Assignment
Every line holding the word "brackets" should be copied from the material.

Records for this exercise
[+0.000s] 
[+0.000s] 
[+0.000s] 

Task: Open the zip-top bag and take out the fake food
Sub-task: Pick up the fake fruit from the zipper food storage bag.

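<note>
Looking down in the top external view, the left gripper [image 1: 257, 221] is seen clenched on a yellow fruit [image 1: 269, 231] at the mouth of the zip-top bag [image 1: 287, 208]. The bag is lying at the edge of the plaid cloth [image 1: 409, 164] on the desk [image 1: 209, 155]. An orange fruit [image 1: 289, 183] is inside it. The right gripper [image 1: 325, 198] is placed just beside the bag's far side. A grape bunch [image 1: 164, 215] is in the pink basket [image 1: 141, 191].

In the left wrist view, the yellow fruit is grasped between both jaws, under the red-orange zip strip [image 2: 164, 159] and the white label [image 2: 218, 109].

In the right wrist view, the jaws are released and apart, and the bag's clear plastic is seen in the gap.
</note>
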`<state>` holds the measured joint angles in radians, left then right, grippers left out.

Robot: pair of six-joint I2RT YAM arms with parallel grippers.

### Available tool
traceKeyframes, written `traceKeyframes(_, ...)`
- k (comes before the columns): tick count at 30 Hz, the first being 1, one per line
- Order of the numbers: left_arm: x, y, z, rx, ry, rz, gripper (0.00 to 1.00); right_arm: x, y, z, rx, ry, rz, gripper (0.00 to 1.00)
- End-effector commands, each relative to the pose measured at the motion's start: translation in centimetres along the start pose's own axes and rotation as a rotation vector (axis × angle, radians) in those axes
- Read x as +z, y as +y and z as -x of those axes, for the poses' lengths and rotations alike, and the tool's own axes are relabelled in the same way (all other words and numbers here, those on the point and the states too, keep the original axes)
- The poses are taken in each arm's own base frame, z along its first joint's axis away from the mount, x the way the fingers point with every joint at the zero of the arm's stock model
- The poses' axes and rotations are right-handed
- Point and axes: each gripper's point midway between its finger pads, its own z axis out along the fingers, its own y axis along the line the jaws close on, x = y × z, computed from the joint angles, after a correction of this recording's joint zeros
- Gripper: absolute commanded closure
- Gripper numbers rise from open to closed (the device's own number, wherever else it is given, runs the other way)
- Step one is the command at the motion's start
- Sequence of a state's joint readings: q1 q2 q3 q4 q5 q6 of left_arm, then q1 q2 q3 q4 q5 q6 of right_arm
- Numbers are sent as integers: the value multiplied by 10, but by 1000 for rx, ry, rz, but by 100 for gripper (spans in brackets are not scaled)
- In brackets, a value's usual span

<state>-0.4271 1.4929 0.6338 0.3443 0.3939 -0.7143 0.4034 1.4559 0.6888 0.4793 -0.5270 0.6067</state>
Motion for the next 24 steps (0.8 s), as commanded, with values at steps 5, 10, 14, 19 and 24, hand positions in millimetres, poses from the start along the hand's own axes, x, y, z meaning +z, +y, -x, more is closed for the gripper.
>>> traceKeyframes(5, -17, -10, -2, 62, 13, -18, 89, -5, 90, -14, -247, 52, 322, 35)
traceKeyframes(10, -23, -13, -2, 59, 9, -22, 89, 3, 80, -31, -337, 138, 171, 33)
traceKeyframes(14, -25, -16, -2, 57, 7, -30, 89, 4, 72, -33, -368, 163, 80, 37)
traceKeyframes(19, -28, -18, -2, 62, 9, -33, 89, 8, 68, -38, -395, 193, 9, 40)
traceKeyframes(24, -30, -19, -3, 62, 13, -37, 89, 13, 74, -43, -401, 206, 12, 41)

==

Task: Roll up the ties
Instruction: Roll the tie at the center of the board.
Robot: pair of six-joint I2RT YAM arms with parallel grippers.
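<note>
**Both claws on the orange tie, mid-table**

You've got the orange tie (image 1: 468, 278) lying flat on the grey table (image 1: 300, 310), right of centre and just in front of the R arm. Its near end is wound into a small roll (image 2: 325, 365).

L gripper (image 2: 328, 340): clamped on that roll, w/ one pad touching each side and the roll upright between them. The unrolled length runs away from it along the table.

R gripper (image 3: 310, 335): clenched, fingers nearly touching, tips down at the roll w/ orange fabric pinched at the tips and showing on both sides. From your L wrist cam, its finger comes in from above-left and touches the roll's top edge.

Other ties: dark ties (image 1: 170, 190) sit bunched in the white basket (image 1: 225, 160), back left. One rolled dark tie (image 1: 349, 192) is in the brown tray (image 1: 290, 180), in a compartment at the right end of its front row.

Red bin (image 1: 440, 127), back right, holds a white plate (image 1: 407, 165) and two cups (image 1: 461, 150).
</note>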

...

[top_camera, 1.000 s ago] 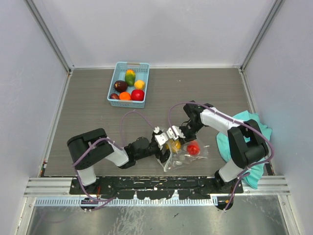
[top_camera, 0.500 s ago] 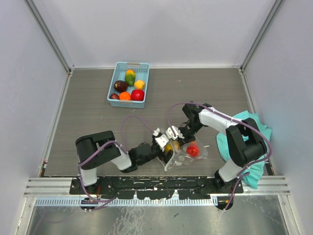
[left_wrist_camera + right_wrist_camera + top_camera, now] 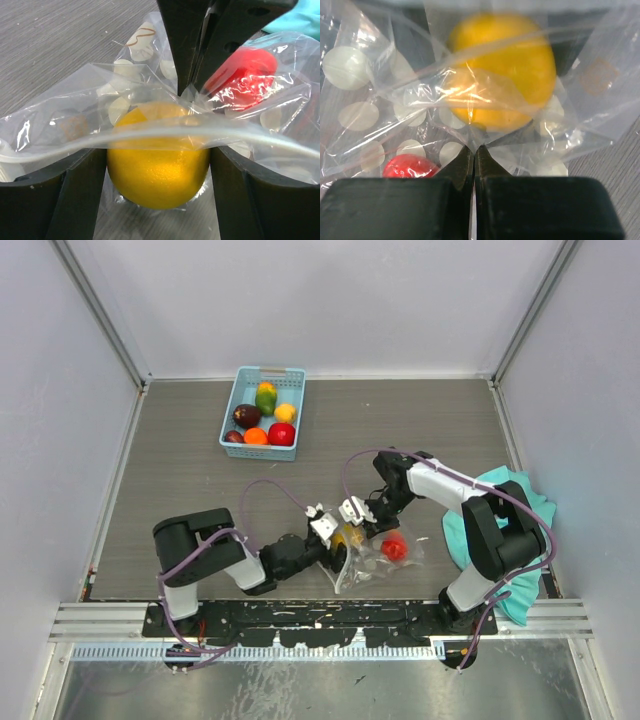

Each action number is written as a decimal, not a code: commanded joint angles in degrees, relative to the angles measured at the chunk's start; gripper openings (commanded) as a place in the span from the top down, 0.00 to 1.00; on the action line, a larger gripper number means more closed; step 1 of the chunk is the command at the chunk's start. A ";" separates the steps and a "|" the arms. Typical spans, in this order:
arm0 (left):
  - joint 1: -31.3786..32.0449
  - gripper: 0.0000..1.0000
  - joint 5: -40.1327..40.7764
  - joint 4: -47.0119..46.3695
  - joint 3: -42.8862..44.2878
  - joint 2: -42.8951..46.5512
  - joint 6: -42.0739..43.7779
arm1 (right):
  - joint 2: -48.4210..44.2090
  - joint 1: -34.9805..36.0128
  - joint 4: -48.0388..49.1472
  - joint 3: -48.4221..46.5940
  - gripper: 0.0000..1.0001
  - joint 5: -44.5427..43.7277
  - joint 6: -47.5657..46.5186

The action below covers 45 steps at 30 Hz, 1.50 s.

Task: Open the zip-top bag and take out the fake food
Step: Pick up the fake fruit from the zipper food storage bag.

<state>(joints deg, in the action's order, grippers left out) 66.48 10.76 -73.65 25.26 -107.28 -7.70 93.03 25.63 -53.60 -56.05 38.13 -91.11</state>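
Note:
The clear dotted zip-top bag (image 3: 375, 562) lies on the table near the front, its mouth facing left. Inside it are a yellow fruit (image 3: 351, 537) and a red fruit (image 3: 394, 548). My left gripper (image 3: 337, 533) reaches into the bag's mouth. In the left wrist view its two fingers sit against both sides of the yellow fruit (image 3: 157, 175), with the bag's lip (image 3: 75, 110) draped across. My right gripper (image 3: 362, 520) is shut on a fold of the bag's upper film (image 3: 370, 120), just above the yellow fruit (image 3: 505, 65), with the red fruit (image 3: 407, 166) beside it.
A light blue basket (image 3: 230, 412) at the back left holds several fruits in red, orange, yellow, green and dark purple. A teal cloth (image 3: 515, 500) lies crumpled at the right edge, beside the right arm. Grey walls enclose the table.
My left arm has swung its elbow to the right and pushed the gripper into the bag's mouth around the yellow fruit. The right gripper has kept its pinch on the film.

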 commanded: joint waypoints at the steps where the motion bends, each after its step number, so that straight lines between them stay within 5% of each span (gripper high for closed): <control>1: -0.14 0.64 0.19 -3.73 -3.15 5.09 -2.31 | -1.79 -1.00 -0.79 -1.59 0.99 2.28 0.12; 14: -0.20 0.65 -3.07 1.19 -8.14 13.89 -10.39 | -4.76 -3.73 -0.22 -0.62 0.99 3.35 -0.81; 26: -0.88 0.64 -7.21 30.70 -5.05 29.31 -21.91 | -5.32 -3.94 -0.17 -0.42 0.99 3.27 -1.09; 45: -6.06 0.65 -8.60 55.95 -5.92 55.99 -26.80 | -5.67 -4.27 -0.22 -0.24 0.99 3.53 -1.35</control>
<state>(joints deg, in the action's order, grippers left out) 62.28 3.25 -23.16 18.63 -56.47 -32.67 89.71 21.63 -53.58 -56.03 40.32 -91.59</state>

Task answer
- Numbers are sent as integers: the value multiplied by 10, but by 1000 for rx, ry, rz, but by 100 for gripper (spans in brackets are not scaled)
- In brackets, a value's usual span

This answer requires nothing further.